1

I have a dataframe which contains 10137 rows (dataframe named phrases) with text and another data frame which contains 62000 terms (dataframe named words) which I would like to use in the first dataframe in order to find in with text of the first data frame the word of the second refers using 0 or 1 if it is not exist or exist respectively.

This snippet of code makes this process:

# Create some fake data
words <- c("stock", "revenue", "continuous improvement")
phrases <- c("blah blah stock and revenue", "yada yada revenue yada", 
             "continuous improvement is an unrealistic goal", 
             "phrase with no match")

# Apply the 'grepl' function along the list of words, and convert the result to numeric
df <- data.frame(lapply(words, function(word) {as.numeric(grepl(word, phrases))}))
# Name the columns the words that were searched
names(df) <- words

However the problem if I use my initial data as decsribed at the first lines is that it will take a long time. I try to find an efficient way in order to make the process faster. I though to give part in order to make it example (based on the volume of my dataframes)

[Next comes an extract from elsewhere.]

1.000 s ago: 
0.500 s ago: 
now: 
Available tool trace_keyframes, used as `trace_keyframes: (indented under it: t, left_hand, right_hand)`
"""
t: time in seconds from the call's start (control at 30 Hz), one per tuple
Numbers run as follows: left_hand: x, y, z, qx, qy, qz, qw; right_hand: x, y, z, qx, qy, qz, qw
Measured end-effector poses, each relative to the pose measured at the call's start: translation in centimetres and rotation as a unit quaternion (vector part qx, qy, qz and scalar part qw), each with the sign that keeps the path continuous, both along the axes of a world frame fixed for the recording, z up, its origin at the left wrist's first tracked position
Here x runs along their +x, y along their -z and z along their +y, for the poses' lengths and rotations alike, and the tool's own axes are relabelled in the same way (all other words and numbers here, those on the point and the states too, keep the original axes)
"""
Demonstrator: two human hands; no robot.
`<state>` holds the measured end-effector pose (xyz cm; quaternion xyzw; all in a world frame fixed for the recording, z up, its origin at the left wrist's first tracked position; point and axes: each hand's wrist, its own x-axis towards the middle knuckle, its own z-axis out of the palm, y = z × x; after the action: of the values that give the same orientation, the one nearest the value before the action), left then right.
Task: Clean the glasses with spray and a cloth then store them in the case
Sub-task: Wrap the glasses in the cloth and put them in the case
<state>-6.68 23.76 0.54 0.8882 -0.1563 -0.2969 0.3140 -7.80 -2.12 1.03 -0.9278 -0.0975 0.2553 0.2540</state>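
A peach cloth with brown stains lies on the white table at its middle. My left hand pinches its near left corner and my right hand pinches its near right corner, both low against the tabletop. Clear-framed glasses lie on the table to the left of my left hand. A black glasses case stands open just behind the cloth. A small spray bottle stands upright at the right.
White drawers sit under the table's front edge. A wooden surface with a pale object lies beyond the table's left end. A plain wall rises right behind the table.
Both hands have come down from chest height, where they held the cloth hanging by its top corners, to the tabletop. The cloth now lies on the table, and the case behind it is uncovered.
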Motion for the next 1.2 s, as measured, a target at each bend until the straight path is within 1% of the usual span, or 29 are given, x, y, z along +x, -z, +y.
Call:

 df_500 <- data.frame(lapply(words, function(word) {as.numeric(grepl(word, phrases[1:500]))}))
 df_1000 <- data.frame(lapply(words, function(word) {as.numeric(grepl(word, phrases[501:1000]))}))
 df_500 <- data.frame(lapply(words, function(word) {as.numeric(grepl(word, phrases[1:500]))}))
 df_1500 <- data.frame(lapply(words, function(word) {as.numeric(grepl(word, phrases[1001:1500]))}))

#and list the dataframe until 10137 like the rows of the first dataframe and after that merge the results into a dataframe.

How can I make this in parallel, because as it is now it will execute the command the one after other and the time will be the same? Is this the right solution to make it?

user8831872
  • 383
  • 1
  • 14

1 Answers1

4

You can use the tm package and create a document term matrix and use a tokeniser from RWeka.

library(tm)
library(RWeka)

First, create the bigram tokeniser:

bigram_tokeniser <- function(x) NGramTokenizer(x, Weka_control(min = 1, max = 2))

Then create a corpus from phrases:

corpus <- VCorpus(VectorSource(phrases)) 

In this case, only words in the vector words will be considered, you can change that by changing the control:

dtm <- DocumentTermMatrix(corpus, 
                          control = list(tokenize = bigram_tokeniser,
                                         dictionary = words))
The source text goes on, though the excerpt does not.